In 1989, the book of Oxford professor Roger Penrose "The New Mind of the King" was published, in which he presented to the public his views on "quantum consciousness". The scientist considered three points of view on the nature of consciousness. The first (materialistic) - consciousness arose in the course of ordinary processes obeying the classical laws of physics, and is a way of biological adaptation of a highly developed brain and nervous system. The second (idealistic) - consciousness is a special form of the existence of matter, which is still outside our understanding and is studied by the methods of spiritualism. The third (quantum) - consciousness arises as a result of a series of physical events that have occurred since the emergence of the Universe, therefore it can be considered one of the fundamental properties of our world.
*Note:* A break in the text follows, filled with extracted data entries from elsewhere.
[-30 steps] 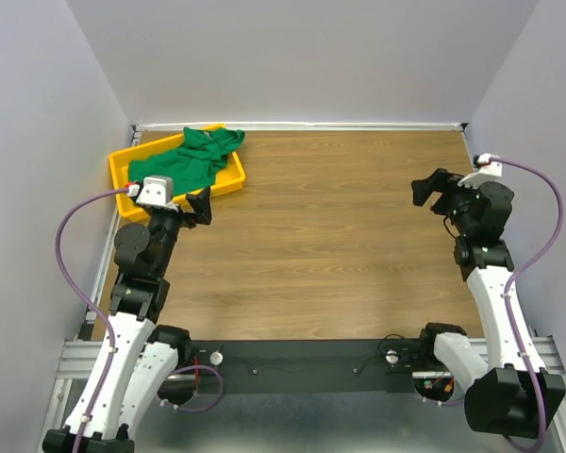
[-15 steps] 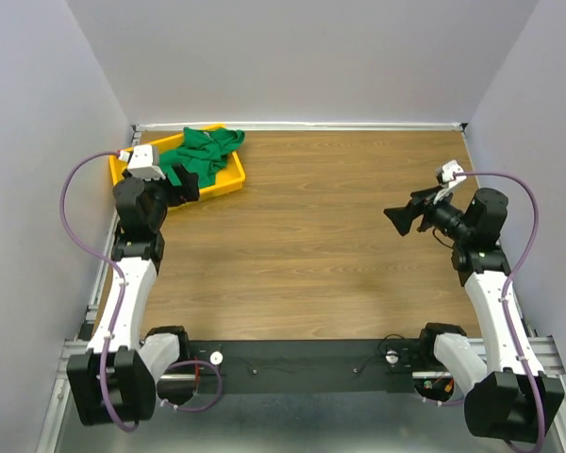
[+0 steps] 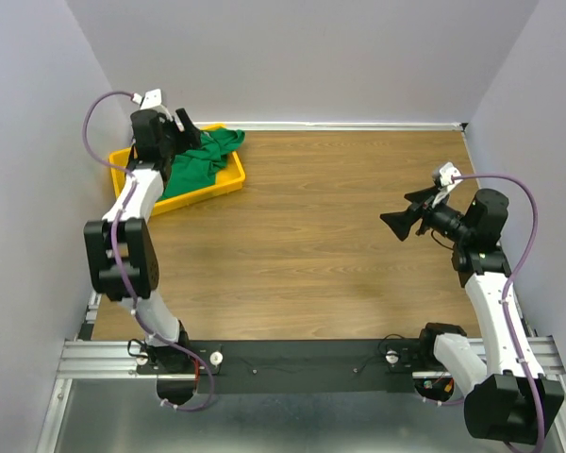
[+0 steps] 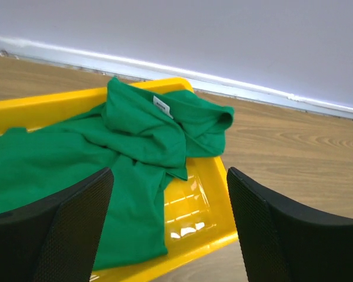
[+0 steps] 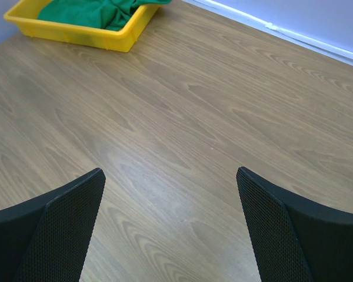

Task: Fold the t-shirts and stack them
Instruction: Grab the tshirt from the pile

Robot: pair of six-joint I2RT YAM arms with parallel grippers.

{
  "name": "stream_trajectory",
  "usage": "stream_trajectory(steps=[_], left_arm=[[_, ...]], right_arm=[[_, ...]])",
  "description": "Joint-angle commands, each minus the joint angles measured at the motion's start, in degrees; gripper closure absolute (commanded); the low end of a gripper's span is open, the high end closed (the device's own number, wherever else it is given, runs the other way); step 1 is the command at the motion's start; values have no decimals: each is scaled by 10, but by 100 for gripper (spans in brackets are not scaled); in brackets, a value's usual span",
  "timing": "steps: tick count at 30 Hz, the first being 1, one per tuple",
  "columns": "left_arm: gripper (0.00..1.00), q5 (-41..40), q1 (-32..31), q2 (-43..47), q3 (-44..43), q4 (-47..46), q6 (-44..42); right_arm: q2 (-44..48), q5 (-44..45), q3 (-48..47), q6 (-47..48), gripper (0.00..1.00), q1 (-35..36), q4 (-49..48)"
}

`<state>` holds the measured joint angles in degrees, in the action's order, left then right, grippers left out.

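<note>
A yellow plastic tray (image 4: 195,200) sits at about 10 o'clock on the worktop (image 3: 311,245) in the top view, close to the back wall. It is shallow and rectangular, with smooth walls and a glossy floor that shows bare at its right end. The green t-shirt (image 4: 135,141) is the only thing in it. The shirt is soft matte cloth, crumpled in loose folds and covering most of the tray floor. One bunched part laps over the tray's far right corner, at 1 o'clock. A small white neck tag (image 4: 161,106) shows on top of the heap.

The left claw (image 4: 169,173) hovers above the tray with its two black mesh-textured fingers (image 4: 76,223) spread wide. Nothing is between them, and they are not seen touching the cloth. The right claw (image 3: 398,225) hangs at 3 o'clock over bare brown wood-grain surface, well apart from the tray. It is also spread wide and holds nothing.
</note>
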<state>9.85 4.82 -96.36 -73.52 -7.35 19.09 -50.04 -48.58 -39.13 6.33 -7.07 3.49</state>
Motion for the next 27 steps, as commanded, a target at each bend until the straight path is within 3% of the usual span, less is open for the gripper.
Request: stream_trajectory(steps=[1, 5, 12, 20, 27], left_arm=[[18, -12, 3, -82, -111, 53, 35], [24, -18, 3, -196, -221, 117, 40], [27, -54, 3, -302, -367, 184, 33], [37, -50, 3, -351, -400, 198, 36], [37, -91, 3, -360, -417, 219, 15]], right_arm=[[7, -23, 5, 6, 0, 3, 15], [2, -18, 3, 4, 0, 3, 15], [-13, -18, -1, 1, 0, 3, 18], [-24, -18, -2, 2, 0, 3, 22], [-29, -15, -1, 6, 0, 3, 23]])
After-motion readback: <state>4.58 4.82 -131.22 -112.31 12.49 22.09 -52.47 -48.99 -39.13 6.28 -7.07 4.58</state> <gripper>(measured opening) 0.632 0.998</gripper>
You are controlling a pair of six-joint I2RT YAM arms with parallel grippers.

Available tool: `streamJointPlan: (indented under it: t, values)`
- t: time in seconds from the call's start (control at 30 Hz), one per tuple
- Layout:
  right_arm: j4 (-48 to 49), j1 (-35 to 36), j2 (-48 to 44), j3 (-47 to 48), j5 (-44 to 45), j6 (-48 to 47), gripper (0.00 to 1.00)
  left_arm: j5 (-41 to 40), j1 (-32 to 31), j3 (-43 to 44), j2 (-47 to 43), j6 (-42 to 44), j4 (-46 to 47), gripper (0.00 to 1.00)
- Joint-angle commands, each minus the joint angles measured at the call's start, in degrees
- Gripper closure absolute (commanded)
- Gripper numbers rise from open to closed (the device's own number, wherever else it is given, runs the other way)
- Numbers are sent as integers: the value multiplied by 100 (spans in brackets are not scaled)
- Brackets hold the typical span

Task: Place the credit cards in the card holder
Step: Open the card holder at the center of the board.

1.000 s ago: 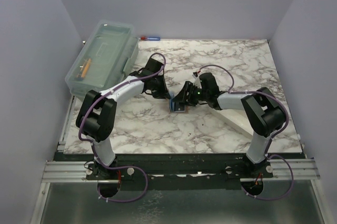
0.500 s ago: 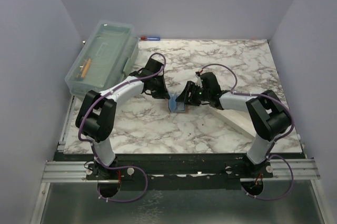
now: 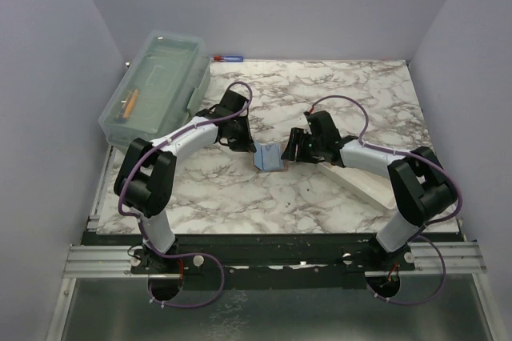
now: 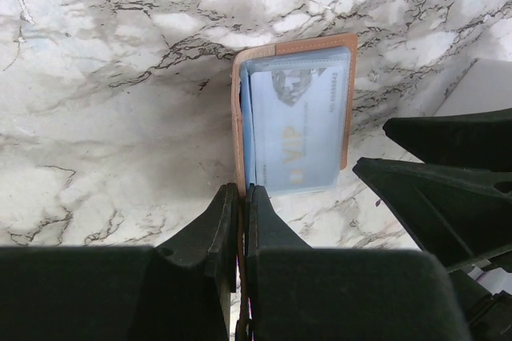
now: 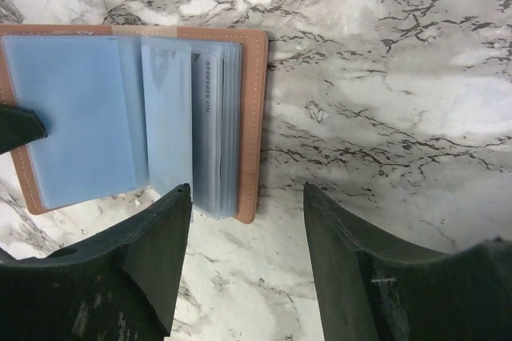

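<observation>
The small reddish-brown leather bifold card holder point(image 3: 268, 157) lies opened on the white marble-patterned counter point(image 3: 344, 101), between the two tools and near the counter's middle. The left tool point(image 4: 242, 197) is clenched on the thin edge of one leather cover. The right tool point(image 5: 246, 193) is released, its jaws spread with nothing between them, just beside the fanned clear sleeves. A light blue rectangular credit card point(image 4: 300, 133) sits behind a sleeve. No other card shows in these views.

**What could go wrong**
- The left tool's pinch sits on a narrow strip of leather. If it slips, the cover would likely flop and the holder shift or fold shut.
- The right tool's fingers point(image 5: 164, 237) stand close to the loose sleeve edges. A careless move could snag a leaf and drag the holder, or tease the blue card out.
- The two tools are near each other, so a crossing path risks a bump.
- How deep the blue card is seated I cannot tell. If it is shallow, a jolt could free it.

**Orientation**
In the left wrist view the blue card's long axis runs straight away from the left tool's tips, and the pinched cover is seen nearly edge-on. In the right wrist view the holder's leaves spread across the picture, with their long sides running away from the right tool.
</observation>
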Motion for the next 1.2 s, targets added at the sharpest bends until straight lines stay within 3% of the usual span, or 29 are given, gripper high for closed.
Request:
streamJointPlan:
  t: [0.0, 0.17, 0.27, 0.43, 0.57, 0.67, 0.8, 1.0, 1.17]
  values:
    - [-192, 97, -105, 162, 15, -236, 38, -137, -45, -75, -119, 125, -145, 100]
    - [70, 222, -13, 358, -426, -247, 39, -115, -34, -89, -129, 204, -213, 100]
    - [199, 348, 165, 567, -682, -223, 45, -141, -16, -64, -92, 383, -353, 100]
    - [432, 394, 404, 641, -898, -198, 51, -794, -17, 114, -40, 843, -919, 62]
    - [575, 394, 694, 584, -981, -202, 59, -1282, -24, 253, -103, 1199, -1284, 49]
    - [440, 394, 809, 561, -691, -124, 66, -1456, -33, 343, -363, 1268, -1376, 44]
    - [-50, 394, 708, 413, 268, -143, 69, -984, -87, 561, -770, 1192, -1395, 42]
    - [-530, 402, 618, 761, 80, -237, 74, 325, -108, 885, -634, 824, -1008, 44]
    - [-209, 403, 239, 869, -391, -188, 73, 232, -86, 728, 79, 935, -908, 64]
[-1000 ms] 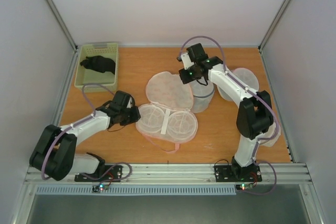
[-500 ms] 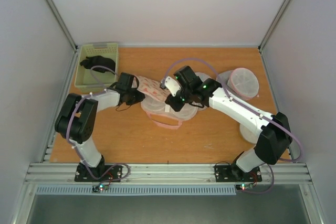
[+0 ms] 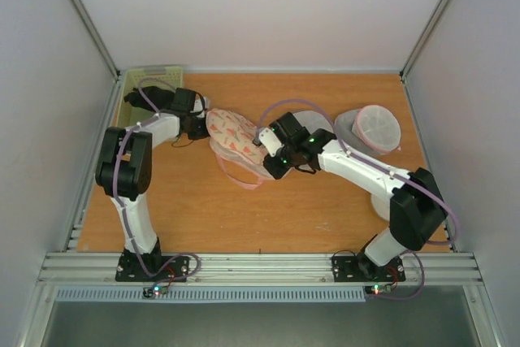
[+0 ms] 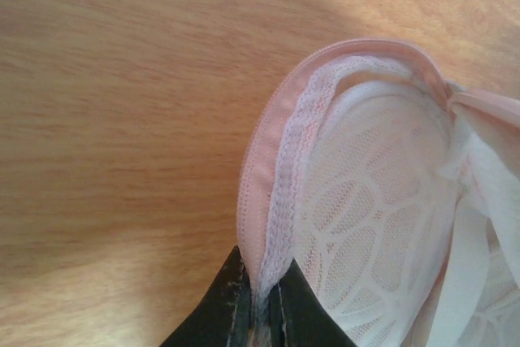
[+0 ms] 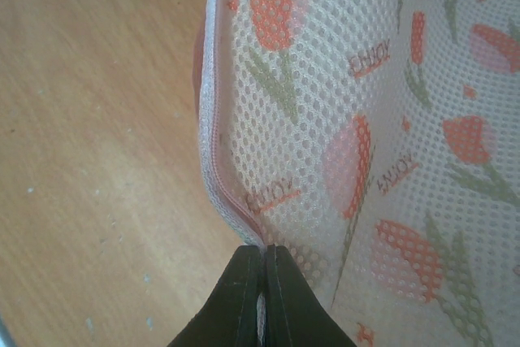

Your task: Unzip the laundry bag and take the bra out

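Since the earlier frame the bag (image 3: 234,137) has gone from lying spread open, mesh side up, near the middle of the surface (image 3: 244,217) to folded over with the print up, and it now sits closer to the far-left corner. Both arms have moved. The left tool (image 3: 197,122) has swung from the near-left area out toward the far edge. The right tool (image 3: 270,165) has left the round mesh bags (image 3: 375,126) on the right side and come to the bag.

**Tool state**
- Left tool (image 4: 262,294): jaws pressed together on the pink trim (image 4: 260,168) at the bag's left end, with pale mesh (image 4: 366,225) just beside the pinch.
- Right tool (image 5: 262,270): jaws pressed together on the zip edge (image 5: 213,119) at the bag's right, near end.

**Position of task items**
- Bag: held between the two tools, left of centre and toward the far edge. Its strap (image 3: 244,180) trails toward the near edge.
- Bra: not visible now. Earlier it lay in the basket (image 3: 128,91) at the far-left corner, which the left arm now partly covers. No black fabric shows in the part of the bag the left wrist view takes in.

**Step in hand (judgement)**
Removal appears complete. The tools are handling what looks like an emptied bag, folded shut.

**Next move (judgement)**
1. Settle the bag flat on the surface.
2. Open both tools cleanly, so neither trim nor mesh snags on a finger.
3. Withdraw clear of the strap loop.
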`<state>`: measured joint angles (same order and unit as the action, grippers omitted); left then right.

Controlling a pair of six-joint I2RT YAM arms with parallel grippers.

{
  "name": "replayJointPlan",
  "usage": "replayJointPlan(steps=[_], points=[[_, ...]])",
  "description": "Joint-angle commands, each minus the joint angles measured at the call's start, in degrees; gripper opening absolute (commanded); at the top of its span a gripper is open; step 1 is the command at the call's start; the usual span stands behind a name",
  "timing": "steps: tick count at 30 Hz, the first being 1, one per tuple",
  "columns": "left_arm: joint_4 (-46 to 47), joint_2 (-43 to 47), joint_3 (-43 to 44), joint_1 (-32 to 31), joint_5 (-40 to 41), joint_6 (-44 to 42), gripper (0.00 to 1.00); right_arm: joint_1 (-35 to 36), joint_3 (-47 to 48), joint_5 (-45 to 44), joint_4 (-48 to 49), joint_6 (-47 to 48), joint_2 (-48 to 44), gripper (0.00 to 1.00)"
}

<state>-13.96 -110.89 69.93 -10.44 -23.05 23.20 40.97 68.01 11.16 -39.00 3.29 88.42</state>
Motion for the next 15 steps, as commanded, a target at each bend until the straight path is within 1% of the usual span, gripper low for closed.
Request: replayJointPlan(steps=[1, 3, 5, 6, 7, 9, 10, 11, 13, 15], points=[[-10.42, -2.44, 6.93, 1.25, 1.56, -8.48, 0.04, 0.14, 0.01, -1.58, 3.63, -1.35, 4.86, 0.01], [-13.53, -2.94, 7.93, 1.93, 3.04, -11.10, 0.04, 0.25, 0.40, -1.46, 5.79, -1.56, 6.72, 0.01], [-13.63, -2.79, 7.56, 3.02, 3.26, -11.43, 0.05, 0.31, 0.75, -2.03, 7.57, -1.45, 8.62, 0.01], [-13.57, -2.60, 7.50, 3.50, 3.60, -11.23, 0.07, 0.33, 0.92, -3.24, 8.12, -1.46, 9.41, 0.01], [-13.61, -2.35, 7.51, 3.91, 4.14, -10.89, 0.13, 0.34, 1.29, -4.52, 8.06, -1.37, 10.28, 0.01], [-13.98, -1.60, 7.96, 4.10, 4.54, -10.49, 0.33, 0.34, 1.92, -5.98, 7.47, -0.92, 11.76, 0.01], [-13.98, -1.00, 8.15, 4.09, 4.32, -10.42, 0.43, 0.34, 1.83, -5.94, 7.54, -0.76, 12.13, 0.01], [-13.93, -0.28, 8.20, 4.11, 4.35, -10.31, 0.49, 0.33, 1.64, -5.84, 8.03, -0.74, 12.37, 0.01], [-13.79, 1.53, 8.35, 4.10, 5.31, -9.59, 0.57, 0.33, 1.60, -5.27, 8.68, -0.78, 12.76, 0.01], [-13.82, 4.07, 8.39, 4.12, 7.04, -8.95, 0.63, 0.33, 1.60, -4.34, 9.33, -0.87, 13.03, 0.01]])
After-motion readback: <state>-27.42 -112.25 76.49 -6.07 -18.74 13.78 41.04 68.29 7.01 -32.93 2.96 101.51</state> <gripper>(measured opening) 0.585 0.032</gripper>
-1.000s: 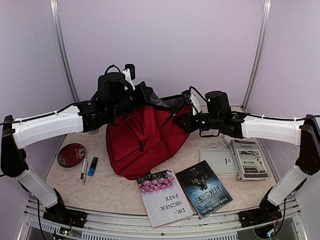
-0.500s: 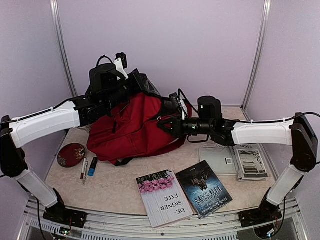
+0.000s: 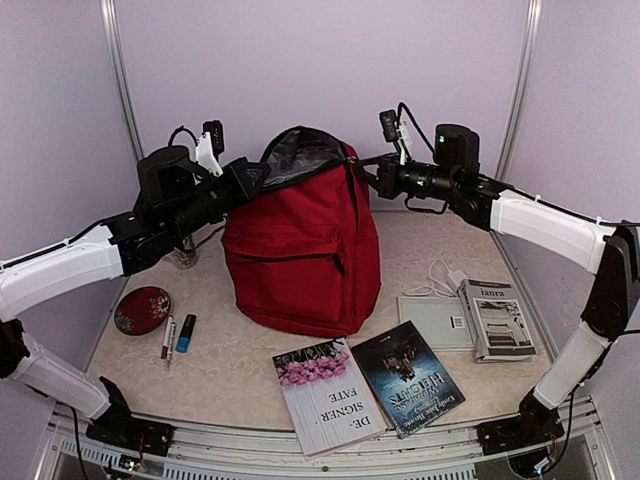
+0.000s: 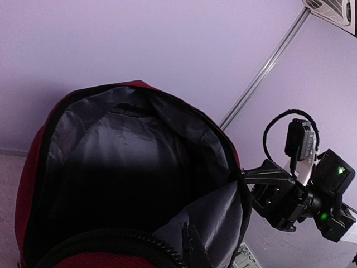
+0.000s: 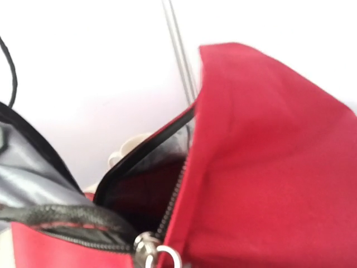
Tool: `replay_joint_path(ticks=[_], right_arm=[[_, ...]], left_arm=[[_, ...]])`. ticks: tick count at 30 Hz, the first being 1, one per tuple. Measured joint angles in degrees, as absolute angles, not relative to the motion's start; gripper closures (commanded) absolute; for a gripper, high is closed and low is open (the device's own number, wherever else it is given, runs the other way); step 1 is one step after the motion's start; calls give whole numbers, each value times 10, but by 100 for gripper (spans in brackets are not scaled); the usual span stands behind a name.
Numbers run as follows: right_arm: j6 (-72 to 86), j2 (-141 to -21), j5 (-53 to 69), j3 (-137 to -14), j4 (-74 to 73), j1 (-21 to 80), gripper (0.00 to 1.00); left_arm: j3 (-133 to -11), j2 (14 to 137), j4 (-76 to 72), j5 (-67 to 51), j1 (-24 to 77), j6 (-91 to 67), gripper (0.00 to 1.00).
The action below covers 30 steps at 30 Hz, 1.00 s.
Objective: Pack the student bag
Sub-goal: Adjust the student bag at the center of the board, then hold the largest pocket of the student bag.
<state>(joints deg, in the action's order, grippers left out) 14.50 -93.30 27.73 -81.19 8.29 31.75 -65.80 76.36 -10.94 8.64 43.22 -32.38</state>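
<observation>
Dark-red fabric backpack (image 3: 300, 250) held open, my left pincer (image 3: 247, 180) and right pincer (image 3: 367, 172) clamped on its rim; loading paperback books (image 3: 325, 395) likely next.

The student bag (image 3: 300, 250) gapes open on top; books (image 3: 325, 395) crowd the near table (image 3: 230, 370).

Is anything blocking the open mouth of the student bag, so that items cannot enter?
Nothing visible does. The student bag stands upright; the left gripper and right gripper pinch its rim on opposite sides, leaving the mouth clear.
</observation>
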Motion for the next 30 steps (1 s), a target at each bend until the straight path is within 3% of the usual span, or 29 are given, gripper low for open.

Penrose wrote that we cannot sayat what point do the functions of consciousness appear, primarily associated with the form of information processing (cognitiveness), but he argued that it is possible to understand the nature of our mind and explain the existence of the soul only taking into account quantum effects.
To substantiate his claim, Penrose resorted to the so-called "Gödel argument." Here we need to recall the incompleteness theorem proved by the Austrian mathematician Kurt Gödel in 1930. He showed that if there is a certain consistent formal system, then it necessarily contains an irreducible and irrefutable statement. With regard to mathematics, the theorem can be reformulated as follows: in any arithmetic system there is an irreducible formula - for example, the basis of many proofs of various theorems is the formula for the equality of a number to itself, it is not derived from anywhere and cannot be refuted, always remaining an axiom.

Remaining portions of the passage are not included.